Finland’s sauna culture has been inscribed on UNESCO’s Representative List of the Intangible Cultural Heritage of Humanity. The sauna tradition is in good company on the list with for example Indian yoga, Beijing Opera, Argentinian tango, Turkish coffee ceremony and Iranian rug making.
Unesco’s intangible living cultural heritage refers to practices, representations, expressions,
knowledge and know-how. They have been transmitted by means of oral traditions, performing arts, social life practices, rituals and festivities, or nature and the universe. The aim is to raise awareness and protect the significance of important aspects of cultural heritage worldwide.
Finland signed Unesco’s Convention for the Safeguarding of the Intangible Cultural Heritage in 2013. The preparations for adding Sauna to the list started a couple of years later.

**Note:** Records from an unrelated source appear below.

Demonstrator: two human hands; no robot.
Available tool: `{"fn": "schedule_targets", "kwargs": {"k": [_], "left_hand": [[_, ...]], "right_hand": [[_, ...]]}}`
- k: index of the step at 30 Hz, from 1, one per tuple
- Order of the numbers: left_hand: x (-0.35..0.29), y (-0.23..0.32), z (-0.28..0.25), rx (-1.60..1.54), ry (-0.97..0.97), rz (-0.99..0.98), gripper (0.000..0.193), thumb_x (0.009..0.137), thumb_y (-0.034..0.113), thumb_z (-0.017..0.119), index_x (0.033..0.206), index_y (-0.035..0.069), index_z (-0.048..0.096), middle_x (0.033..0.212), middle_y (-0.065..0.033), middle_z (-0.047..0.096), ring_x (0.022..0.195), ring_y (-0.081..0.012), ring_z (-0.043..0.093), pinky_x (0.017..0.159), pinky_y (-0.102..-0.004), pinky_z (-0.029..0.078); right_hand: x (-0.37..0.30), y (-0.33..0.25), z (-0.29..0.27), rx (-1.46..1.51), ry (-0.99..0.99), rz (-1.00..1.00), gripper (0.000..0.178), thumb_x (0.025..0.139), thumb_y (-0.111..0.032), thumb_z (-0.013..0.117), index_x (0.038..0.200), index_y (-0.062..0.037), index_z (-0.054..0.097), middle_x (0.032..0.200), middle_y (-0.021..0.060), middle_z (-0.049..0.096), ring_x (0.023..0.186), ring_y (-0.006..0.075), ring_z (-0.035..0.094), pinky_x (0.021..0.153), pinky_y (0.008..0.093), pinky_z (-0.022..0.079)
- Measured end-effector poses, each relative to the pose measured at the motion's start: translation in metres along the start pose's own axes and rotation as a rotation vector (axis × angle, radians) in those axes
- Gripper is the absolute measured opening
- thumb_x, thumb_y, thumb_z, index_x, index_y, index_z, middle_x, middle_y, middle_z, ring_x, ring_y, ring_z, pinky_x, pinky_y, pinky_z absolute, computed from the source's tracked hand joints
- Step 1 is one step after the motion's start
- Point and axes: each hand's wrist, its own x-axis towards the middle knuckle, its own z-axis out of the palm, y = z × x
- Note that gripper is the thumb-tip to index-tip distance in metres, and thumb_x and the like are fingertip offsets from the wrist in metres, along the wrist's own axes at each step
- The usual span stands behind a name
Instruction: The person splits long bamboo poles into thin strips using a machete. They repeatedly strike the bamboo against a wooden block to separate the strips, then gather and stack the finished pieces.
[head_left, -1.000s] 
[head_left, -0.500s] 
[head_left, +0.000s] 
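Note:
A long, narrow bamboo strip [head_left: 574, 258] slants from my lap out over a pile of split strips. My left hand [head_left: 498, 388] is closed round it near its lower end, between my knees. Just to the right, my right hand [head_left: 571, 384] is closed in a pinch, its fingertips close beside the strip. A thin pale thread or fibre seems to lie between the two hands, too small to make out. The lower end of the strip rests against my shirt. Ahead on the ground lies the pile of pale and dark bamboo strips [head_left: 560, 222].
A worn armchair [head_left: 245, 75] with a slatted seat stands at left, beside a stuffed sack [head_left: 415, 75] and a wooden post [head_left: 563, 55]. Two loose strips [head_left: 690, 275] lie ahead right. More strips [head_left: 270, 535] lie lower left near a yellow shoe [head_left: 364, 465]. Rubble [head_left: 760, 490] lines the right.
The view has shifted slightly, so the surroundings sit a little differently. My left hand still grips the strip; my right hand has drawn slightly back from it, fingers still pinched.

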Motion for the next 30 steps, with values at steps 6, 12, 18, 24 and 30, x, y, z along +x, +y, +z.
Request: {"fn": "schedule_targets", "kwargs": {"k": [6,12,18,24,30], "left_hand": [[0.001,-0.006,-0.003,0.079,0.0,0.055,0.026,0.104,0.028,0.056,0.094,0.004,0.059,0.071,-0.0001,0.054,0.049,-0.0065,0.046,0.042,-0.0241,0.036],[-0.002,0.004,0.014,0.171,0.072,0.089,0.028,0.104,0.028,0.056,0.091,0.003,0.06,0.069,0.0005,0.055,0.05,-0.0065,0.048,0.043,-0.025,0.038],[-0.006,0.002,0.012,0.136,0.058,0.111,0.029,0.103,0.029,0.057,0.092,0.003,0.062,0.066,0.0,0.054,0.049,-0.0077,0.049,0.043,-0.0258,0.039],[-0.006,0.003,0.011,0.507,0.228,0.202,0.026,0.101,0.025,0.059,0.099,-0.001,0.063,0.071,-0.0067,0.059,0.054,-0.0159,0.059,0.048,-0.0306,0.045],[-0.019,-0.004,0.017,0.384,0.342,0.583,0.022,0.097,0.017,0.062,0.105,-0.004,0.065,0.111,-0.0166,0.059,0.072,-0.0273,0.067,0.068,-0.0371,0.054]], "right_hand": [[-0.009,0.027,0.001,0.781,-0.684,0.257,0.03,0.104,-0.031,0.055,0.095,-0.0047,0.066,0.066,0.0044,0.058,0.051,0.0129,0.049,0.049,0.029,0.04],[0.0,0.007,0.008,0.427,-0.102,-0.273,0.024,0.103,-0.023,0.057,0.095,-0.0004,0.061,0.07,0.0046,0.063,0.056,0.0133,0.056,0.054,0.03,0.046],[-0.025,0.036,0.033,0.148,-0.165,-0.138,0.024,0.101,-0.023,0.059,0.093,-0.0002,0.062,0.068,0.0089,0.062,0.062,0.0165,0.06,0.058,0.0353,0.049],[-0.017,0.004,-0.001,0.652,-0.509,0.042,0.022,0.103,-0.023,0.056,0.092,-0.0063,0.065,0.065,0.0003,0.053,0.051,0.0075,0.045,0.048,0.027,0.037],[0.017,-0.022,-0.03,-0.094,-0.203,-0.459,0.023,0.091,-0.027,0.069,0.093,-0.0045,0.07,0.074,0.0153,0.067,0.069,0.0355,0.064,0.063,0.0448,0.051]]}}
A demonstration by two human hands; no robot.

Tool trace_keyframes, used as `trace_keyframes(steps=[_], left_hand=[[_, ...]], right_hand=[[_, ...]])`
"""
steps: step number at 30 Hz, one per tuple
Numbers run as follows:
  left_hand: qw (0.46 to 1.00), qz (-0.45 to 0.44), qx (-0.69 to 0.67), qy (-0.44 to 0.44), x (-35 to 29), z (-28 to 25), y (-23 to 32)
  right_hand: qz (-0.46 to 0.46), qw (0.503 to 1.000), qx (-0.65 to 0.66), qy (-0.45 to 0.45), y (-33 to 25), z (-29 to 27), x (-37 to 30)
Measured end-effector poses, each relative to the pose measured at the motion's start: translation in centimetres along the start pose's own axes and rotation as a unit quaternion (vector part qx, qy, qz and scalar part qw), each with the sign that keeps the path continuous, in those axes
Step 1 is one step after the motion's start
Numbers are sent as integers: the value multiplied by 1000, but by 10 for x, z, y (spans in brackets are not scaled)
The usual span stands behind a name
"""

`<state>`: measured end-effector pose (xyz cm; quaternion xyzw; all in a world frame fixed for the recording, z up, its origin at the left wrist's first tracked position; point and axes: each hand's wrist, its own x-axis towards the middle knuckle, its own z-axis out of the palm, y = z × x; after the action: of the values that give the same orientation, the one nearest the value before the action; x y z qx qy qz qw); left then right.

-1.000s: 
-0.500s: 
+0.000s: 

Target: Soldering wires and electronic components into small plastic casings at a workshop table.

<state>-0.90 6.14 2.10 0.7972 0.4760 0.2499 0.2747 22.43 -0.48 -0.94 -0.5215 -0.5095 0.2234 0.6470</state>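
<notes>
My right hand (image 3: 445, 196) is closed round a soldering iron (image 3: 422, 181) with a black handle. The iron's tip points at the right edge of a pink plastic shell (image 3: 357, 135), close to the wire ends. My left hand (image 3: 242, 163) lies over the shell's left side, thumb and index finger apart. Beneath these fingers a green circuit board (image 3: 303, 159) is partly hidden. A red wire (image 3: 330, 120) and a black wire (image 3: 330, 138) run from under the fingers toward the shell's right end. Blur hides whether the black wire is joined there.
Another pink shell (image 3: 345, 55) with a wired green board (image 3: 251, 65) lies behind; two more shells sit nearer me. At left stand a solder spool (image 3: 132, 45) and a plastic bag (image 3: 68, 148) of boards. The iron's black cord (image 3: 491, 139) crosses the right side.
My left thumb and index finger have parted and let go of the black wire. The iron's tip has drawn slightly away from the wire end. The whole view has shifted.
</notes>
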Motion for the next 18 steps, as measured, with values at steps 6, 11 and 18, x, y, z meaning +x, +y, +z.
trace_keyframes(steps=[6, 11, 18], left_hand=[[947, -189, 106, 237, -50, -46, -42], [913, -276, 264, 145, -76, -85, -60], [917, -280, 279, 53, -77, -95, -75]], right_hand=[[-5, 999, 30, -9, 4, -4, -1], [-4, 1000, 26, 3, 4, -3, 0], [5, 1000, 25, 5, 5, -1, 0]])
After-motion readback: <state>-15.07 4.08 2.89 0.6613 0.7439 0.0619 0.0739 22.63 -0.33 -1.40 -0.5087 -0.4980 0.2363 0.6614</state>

The sauna tradition is the first aspect of Finnish culture to make the prestigious list.
Eat, sleep and go to sauna
It is hard to overstate the importance of the sauna in Finnish culture. It is an integral part of the lives of the majority of the Finnish population. In a sauna, people cleanse their bodies and minds and embrace a sense of inner peace. It is actually a state of mind rather than a ritual of getting clean.
The traditions of sauna bathing are repeated over and again in Finnish songs, mythology and storytelling tradition. People were born in sauna, they have thrashed out their lives in sauna. Furthermore, they have washed their dearest for their last rites in sauna.
Going to sauna has also been integral parts of festivities for ages. For example, midsummer sauna and Christmas sauna.
In a press release announcing the inscription, UNESCO wrote of the importance of the sauna in Finnish culture.
“Traditionally, the sauna has been considered as a sacred space – a “church of nature”. At the heart of the experience lies löyly, the spirit or steam released by casting water onto a stack of heated stones,” the UN body said in a statement.
The sauna is an inseparable element of Finnish diplomacy throughout the world. It is part of Finland’s country brand. Furthermore, it has been utilised in both political and business decision-making for many decades. Nearly all Finnish embassies have saunas. There relations with local movers and shakers are cultivated. A sauna is one of the essentials of Finnish embassies.
Apparently, in the past, President Martti Ahtisaari, the Finnish Nobel Peace Prize laureate of 2008, has used sauna diplomacy successfully. He has operated in many parts of the world, from Africa to Asia, from Tanzania to Indonesia. One of the most famous stories of sauna diplomacy is from 1978. Then a Soviet Union delegation arrived in Finland to discuss possible joint military exercises. However, then-President Urho Kekkonen used the sauna evening to distract the guests and circumvent the uncomfortable topic.
With 3.3 million saunas in a country of 5.5 million inhabitants, the element is readily accessible to all. Almost 90 per cent of the Finns go to sauna once a week. Traditionally, Saturdays were sauna days, but today Finns go to the sauna any day of the week. There are about 200 million visits to the sauna annually.
Traditional public saunas in cities almost disappeared after the 1950s. In recent years, new public saunas have been constructed thanks to private initiatives. In 2018, Finnish public sauna Löyly in Helsinki made Time Magazine‘s first-ever list of the World’s Greatest Places.
The Finnish sauna is not the first sauna-connected item on the Unesco heritage list. Estonia gained the recognition for the smoke sauna tradition of Võrumaa already in 2013. At that time somewhat bitter comments like ”stealing the sauna” were heard in Finland. Saunas and similar heated spaces are well known in many cultures throughout history. However, Finland is unique in the way sauna has become a key part of everyday life also in modern times. Therefore, it is fair to say that no other nation can rival the Finnish sauna madness.
In addition to the reputation and honour that the inscription brings, Finland will be responsible for protecting the sauna cultural tradition in the future.